Expand description
§DiskANN Library
The core DiskANN library providing graph-based high-performance approximate nearest neighbor (ANN) search functionality in Rust.
§Overview
DiskANN is a high-performance, scalable approximate nearest neighbor (ANN) search library implemented in Rust. It provides both in-memory and disk-based out-of-core indexing for large-scale vector search (e.g., billions of vectors) with high recall and low latency.
§Features
- Disk-based indexing - Support for datasets that don’t fit in memory
- High performance - Optimized for fast approximate nearest neighbor search
- Parallel processing - Leverages Rust’s concurrency features
- Multiple distance metrics - Support for L2, cosine, inner product, and other distance functions
- Flexible data types - Support for f32, f16, and other numeric types
- Memory efficient - Smart caching and memory management for large datasets
§Quick Start
use diskann::{IndexBuilder, Metric, ANNResult};
fn main() -> ANNResult<()> {
// Create an in-memory index
let mut index = IndexBuilder::new()
.with_dimension(128) // Vector dimension
.with_metric(Metric::L2) // Distance metric
.with_max_degree(64) // Maximum graph degree
.with_search_list_size(100) // Search beam width
.with_alpha(1.2) // Graph density parameter
.with_num_threads(4) // Number of threads
.build_in_memory::<f32>()?;
// Insert vectors
let vectors = vec![
vec![1.0, 2.0, 3.0, 4.0],
vec![2.0, 3.0, 4.0, 5.0],
vec![3.0, 4.0, 5.0, 6.0],
];
index.insert_batch(&vectors)?;
// Build the index
index.build(&vectors)?;
// Search for nearest neighbors
let query = vec![1.0, 2.0, 3.0, 4.0];
let results = index.search(&query, 5, 50)?;
println!("Found {} nearest neighbors", results.len());
for result in results {
println!("ID: {}, Distance: {:.4}", result.id, result.distance);
}
Ok(())
}
§API Reference
§IndexBuilder
The main entry point for creating indices with a fluent builder pattern:
let index = IndexBuilder::new()
.with_dimension(128) // Required: vector dimension
.with_metric(Metric::L2) // Required: distance metric
.with_max_degree(64) // Optional: max graph degree (default: 64)
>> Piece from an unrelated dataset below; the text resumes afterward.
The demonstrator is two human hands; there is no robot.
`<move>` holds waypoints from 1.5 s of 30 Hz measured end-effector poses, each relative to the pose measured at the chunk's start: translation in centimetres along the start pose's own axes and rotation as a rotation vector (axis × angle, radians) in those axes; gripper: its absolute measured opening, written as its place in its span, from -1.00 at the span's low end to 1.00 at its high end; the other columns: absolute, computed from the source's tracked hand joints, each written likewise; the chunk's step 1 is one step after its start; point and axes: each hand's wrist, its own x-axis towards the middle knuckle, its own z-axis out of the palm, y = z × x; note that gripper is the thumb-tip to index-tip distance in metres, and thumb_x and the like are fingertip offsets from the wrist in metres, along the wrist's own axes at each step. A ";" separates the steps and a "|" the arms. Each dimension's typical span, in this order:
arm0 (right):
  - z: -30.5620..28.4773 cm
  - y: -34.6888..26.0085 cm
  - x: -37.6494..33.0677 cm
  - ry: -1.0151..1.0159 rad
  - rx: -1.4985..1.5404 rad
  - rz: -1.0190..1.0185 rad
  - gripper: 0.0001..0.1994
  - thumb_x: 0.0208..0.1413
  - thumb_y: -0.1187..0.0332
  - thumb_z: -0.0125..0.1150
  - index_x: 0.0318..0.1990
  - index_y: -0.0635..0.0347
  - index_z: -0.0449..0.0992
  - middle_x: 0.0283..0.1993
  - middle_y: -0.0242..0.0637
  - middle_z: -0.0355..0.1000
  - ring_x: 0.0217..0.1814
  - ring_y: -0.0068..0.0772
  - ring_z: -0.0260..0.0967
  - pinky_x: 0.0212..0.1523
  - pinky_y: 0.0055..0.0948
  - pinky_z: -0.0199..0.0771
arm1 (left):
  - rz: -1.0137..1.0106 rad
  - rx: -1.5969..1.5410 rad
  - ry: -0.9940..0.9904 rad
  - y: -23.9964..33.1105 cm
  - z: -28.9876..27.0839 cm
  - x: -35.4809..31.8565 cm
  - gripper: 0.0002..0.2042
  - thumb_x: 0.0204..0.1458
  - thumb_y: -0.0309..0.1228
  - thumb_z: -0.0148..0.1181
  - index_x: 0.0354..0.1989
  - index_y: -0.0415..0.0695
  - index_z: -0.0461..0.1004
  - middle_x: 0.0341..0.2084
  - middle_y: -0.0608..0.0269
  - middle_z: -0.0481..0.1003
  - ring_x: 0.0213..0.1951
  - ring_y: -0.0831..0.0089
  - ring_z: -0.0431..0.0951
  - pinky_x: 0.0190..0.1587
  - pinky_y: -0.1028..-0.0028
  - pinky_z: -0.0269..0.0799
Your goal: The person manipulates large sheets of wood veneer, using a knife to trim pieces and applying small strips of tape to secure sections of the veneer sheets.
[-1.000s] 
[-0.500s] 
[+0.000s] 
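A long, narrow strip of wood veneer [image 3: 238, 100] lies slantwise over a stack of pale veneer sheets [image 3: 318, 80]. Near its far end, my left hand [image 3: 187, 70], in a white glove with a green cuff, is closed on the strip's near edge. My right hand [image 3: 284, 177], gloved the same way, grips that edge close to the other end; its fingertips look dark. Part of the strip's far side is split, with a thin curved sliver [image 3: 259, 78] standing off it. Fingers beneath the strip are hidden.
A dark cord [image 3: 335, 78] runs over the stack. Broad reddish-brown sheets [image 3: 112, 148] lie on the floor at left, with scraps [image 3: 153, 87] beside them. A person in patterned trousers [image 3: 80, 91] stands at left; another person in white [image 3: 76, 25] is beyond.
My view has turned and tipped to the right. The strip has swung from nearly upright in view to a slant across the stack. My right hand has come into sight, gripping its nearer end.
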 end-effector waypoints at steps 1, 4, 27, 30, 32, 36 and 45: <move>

.with_search_list_size(100) // Optional: search beam width (default: 100)
.with_alpha(1.2) // Optional: graph density (default: 1.2)
.with_num_threads(4) // Optional: thread count (default: 1)
.with_opq(false) // Optional: enable OPQ compression (default: false)
.build_in_memory::<f32>()?; // Build in-memory index
§Distance Metrics
Available distance metrics:
Metric::L2
- Euclidean distance (fastest, most common)Metric::Cosine
- Cosine distance (for normalized vectors)Metric::InnerProduct
- Inner product similarity
§Search Parameters
Fine-tune search behavior:
let results = index.search(&query, k, l)?;
// k: number of results to return
// l: search beam width (higher = more accurate, slower)
§Advanced Configuration
use diskann::{SearchParams, ANNResult};
let params = SearchParams {
k: 10, // Number of results
l: 50, // Search beam width
return_distances: true, // Include distances in results
};
let results = index.search_with_params(&query, ¶ms)?;
§Architecture
§In-Memory Index
Best for:
- Small to medium datasets (< 1M vectors)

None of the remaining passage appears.